The presidential candidate of the Peoples Democratic Party in the February 2019 election, Atiku Abubakar, on Saturday said the recent report by the United Nations Development Programme, published on July 11, which said that over 98 million Nigerians were living in multi-dimensional poverty, was frightening.
He said the report indicated that poverty had become the fastest growing venture in Nigeria over the last four years.
The former Vice President, in a statement by his media adviser, Paul Ibe, said there was an urgent and compelling need for institutions of the Nigerian state to understand that it was an appalling dereliction of duty to stand idly by and allow misery multiply in the populace.
According to him, this was no longer a grassroots problem.
“The failure of our economy over the last four years affects everyone from top to bottom. Four years ago, Aliko Dangote, Nigeria’s richest man, was worth $25bn. However, his net worth in 2019 is less than half that. He joined thousands of industrialists whose wealth and their ability to produce, had eroded in recent years, and continue to do so.
“With the National Bureau of Statistics reporting a net job loss of over six million since 2015, we see that if industrialists have their wealth eroding, it affects their ability to create opportunities, which means that the trickle-down effect gradually dries.”
Atiku stated that the greatest national security threat Nigeria faced in 2019 was not Boko Haram/ISWAP or bandits but the ‘creation of the largest wave of poverty in human history in the country.’
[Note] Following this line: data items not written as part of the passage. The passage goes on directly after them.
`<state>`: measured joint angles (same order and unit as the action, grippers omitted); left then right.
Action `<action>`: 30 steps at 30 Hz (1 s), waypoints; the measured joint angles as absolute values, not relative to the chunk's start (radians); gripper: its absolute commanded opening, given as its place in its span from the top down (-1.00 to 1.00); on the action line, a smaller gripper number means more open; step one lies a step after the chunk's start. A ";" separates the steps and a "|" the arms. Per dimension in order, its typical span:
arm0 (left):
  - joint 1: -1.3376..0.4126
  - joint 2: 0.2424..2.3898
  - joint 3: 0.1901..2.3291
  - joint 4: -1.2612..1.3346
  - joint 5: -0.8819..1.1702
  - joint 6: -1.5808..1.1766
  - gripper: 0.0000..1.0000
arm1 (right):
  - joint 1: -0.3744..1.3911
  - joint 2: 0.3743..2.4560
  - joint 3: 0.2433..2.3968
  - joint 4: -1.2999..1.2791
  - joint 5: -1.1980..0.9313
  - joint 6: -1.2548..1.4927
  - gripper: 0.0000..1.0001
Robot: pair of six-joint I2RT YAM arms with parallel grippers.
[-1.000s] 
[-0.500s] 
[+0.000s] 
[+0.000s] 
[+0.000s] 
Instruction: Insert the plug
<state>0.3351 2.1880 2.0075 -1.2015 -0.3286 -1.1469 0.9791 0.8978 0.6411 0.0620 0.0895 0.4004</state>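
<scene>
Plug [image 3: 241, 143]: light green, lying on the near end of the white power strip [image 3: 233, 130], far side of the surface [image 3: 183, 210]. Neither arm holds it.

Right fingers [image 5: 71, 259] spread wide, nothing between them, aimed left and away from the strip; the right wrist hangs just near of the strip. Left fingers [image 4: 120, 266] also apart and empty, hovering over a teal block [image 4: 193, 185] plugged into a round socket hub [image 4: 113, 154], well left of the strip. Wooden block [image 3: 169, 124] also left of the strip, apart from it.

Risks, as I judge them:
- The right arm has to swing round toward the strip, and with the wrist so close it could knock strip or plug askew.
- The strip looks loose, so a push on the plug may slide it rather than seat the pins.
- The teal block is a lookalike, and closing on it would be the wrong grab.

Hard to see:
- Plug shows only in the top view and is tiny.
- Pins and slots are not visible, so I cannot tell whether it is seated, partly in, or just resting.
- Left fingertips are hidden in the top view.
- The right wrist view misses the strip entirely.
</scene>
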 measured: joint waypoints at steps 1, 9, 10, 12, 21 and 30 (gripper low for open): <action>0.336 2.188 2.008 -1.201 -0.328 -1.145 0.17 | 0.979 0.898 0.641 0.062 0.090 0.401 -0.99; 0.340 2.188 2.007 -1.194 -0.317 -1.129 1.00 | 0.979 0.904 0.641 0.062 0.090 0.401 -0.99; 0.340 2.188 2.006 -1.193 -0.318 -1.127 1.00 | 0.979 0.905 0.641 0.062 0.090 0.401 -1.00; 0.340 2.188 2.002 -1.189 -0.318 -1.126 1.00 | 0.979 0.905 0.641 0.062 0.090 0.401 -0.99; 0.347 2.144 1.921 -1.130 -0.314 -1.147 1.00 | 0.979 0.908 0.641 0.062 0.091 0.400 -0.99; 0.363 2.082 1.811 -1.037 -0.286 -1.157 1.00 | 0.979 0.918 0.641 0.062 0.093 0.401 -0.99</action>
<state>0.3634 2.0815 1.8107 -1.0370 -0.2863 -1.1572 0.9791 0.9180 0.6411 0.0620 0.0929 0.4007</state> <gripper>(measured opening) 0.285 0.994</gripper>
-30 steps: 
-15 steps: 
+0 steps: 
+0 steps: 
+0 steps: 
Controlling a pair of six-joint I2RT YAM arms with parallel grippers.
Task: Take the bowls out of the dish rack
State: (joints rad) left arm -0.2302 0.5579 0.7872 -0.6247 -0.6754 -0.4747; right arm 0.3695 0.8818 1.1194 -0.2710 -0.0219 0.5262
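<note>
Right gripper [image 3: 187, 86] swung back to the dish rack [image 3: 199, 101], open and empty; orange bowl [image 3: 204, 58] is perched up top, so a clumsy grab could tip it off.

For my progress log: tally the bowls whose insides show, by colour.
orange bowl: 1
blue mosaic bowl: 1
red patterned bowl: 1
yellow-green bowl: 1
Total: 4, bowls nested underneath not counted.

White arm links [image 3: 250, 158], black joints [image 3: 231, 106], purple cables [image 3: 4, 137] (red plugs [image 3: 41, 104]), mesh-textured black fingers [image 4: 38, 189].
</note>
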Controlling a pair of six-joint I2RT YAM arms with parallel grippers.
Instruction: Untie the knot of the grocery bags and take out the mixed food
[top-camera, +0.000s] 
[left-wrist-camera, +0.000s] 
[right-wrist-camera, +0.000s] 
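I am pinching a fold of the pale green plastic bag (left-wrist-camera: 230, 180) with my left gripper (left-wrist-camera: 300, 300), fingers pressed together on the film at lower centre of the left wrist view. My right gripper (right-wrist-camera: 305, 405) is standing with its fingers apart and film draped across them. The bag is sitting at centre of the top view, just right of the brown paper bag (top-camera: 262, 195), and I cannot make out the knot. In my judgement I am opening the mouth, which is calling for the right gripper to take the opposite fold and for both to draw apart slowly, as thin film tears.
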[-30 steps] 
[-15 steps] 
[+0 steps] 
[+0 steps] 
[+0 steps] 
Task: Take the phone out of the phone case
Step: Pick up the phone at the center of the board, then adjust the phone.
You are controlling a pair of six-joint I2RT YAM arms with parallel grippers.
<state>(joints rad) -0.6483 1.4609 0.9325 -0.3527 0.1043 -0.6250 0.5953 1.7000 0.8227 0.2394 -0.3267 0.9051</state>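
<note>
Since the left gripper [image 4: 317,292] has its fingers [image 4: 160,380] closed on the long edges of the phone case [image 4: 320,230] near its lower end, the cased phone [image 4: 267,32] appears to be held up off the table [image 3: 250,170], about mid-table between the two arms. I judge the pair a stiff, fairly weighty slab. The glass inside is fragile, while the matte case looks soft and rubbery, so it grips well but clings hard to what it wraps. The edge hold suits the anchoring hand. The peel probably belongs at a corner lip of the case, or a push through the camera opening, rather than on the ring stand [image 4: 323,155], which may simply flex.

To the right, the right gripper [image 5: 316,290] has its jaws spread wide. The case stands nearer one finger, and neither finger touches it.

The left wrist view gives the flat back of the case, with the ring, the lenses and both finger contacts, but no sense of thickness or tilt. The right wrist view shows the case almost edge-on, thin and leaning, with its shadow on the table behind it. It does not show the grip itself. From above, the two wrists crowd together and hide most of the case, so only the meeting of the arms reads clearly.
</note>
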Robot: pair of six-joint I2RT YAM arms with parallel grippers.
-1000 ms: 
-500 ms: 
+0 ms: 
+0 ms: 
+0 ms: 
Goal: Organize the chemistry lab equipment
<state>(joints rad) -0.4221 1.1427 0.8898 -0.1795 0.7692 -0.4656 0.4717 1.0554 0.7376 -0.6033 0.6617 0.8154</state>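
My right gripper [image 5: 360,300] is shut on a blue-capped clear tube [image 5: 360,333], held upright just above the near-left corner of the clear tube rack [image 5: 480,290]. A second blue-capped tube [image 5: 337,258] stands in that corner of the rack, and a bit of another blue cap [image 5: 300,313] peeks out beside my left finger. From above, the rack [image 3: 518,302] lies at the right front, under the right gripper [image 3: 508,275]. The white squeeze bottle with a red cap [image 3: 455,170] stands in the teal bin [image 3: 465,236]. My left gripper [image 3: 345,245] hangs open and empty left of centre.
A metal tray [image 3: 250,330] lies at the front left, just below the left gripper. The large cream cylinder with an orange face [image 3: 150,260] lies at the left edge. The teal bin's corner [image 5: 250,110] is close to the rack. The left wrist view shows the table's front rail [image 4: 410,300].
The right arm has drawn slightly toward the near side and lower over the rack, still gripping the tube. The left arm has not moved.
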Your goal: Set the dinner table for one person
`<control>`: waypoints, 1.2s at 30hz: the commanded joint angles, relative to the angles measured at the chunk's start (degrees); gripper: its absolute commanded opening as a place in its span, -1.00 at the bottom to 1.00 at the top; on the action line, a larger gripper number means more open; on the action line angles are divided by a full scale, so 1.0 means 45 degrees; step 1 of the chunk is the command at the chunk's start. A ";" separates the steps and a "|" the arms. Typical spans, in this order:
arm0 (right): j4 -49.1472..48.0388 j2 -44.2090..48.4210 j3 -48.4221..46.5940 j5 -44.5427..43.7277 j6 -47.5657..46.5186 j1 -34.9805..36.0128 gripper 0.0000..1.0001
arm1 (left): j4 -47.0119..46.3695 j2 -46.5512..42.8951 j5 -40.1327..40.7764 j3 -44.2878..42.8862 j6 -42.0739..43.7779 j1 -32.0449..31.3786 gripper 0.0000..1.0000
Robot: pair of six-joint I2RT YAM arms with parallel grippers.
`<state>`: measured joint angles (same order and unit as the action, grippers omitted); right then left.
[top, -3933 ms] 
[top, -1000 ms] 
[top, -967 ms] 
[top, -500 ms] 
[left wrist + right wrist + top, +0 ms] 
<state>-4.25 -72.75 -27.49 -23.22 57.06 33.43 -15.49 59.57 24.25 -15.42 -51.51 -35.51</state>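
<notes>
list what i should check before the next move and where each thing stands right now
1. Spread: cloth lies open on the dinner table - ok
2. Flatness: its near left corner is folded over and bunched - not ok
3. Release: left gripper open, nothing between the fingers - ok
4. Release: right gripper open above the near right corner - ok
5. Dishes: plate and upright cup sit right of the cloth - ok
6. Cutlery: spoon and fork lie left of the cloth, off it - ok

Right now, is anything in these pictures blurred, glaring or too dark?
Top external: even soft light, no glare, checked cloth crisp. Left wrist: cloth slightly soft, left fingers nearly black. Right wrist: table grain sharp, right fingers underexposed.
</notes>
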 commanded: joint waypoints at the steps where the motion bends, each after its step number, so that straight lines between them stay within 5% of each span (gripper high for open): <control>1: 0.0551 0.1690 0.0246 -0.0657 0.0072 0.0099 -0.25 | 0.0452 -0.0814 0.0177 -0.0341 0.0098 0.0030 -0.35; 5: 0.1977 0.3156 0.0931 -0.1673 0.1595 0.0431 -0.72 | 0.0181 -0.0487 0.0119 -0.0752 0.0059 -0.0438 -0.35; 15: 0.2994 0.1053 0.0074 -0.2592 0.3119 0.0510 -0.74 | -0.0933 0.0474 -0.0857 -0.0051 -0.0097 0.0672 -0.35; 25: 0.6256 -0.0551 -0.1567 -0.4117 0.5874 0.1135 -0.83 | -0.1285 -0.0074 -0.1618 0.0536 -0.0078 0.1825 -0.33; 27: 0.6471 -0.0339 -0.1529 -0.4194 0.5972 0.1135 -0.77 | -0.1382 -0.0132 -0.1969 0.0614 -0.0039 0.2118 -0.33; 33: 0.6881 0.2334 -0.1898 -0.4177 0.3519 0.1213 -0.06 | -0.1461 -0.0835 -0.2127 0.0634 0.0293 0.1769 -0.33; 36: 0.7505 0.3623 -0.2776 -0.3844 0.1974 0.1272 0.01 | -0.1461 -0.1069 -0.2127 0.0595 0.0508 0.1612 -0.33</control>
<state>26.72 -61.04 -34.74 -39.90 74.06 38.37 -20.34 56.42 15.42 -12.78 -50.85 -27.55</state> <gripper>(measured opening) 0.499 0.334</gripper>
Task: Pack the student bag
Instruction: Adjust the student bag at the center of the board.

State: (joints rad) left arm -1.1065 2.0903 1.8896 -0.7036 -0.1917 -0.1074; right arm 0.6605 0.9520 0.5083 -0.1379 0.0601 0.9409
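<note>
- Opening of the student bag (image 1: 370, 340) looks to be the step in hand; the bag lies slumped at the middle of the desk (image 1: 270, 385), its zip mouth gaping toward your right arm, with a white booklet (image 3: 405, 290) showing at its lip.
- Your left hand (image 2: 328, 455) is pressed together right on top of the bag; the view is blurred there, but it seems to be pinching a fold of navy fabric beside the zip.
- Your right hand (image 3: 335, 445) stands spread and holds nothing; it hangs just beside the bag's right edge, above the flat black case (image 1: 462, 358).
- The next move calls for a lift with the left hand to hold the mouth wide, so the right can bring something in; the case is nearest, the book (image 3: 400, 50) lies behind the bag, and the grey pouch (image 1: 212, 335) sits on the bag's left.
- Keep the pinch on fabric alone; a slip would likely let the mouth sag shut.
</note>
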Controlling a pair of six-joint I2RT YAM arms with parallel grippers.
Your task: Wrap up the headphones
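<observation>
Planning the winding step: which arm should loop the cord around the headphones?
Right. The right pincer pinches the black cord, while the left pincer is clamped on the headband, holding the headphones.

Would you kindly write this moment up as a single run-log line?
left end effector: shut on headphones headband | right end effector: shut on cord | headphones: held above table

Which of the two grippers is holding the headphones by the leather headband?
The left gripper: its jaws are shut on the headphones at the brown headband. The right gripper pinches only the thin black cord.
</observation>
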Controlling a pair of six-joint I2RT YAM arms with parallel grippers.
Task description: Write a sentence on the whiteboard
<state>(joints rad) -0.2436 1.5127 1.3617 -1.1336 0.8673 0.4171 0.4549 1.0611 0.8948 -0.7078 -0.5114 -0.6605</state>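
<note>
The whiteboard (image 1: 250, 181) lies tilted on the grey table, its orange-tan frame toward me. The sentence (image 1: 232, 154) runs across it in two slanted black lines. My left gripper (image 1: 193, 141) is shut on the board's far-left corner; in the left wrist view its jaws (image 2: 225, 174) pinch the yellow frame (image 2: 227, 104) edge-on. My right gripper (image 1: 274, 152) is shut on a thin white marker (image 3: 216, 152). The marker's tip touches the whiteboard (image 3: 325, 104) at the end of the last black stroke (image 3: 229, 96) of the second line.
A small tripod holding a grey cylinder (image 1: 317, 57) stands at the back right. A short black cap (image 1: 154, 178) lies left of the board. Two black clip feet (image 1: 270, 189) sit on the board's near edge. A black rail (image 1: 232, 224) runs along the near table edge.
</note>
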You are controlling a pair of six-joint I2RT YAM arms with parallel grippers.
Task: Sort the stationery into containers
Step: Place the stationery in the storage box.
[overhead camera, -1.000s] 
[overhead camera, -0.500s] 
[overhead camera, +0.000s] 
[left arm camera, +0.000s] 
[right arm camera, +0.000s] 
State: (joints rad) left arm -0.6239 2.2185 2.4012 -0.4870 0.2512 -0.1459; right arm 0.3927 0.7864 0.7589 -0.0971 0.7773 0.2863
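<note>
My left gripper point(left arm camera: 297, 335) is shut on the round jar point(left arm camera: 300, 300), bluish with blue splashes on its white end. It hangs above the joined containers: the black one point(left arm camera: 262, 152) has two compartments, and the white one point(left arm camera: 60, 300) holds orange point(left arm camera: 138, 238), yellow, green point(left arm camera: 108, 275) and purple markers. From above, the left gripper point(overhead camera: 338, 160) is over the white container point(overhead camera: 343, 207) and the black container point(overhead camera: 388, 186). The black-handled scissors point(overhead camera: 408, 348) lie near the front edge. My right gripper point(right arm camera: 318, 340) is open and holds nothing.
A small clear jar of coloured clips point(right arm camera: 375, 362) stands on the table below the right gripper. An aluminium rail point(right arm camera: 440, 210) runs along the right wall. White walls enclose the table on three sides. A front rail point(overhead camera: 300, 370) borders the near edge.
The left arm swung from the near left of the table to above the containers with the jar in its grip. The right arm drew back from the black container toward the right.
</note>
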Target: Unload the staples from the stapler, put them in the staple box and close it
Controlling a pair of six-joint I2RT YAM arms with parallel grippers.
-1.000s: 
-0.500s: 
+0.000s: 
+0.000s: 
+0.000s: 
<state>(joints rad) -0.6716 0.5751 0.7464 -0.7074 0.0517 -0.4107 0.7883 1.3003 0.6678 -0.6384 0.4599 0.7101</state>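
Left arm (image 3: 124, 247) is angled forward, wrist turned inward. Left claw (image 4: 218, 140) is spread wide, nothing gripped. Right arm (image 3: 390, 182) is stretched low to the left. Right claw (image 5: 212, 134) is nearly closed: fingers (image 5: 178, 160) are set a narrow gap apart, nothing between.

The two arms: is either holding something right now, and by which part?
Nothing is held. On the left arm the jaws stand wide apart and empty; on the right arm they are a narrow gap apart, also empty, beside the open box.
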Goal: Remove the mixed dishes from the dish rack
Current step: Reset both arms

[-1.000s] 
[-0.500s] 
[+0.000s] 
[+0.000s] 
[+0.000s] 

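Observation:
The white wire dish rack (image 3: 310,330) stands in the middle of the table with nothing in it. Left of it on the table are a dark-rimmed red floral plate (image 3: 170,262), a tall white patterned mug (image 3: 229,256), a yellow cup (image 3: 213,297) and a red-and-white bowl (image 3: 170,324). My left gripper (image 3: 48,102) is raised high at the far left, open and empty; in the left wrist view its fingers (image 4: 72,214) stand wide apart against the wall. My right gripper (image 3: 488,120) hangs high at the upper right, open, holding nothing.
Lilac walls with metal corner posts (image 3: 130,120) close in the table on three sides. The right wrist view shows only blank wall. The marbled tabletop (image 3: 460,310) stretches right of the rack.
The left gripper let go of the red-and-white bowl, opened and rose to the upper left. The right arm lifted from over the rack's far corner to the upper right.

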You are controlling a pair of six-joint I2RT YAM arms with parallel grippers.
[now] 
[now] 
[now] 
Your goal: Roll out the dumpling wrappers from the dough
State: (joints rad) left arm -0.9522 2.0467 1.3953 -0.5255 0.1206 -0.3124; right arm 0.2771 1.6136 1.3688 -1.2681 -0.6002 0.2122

He warned that the world was noticing, hence Foreign Direct Investment was shifting from Nigeria to Ghana, making Ghana the top recipient of FDI in West Africa in the last year.
He said, “And in the wake of this report by the UNDP, we are greeted with nonchalance by those who led us into this crisis. It is as though they think that as long as they and their families are not amongst those 98 million extremely poor Nigerians, things can carry on as before.
“But that cannot be allowed to be the case. Those who have the ability, including the Council of State, all former leaders, elder-statesmen, and especially the other arms of government, must begin to collaborate for solutions before the number increases from 98 million to all 198 million Nigerians.
“We must remember that we are stakeholders in the Nigerian project; stakeholders who must speak up for those 98 million people who are losing their voices to poverty.”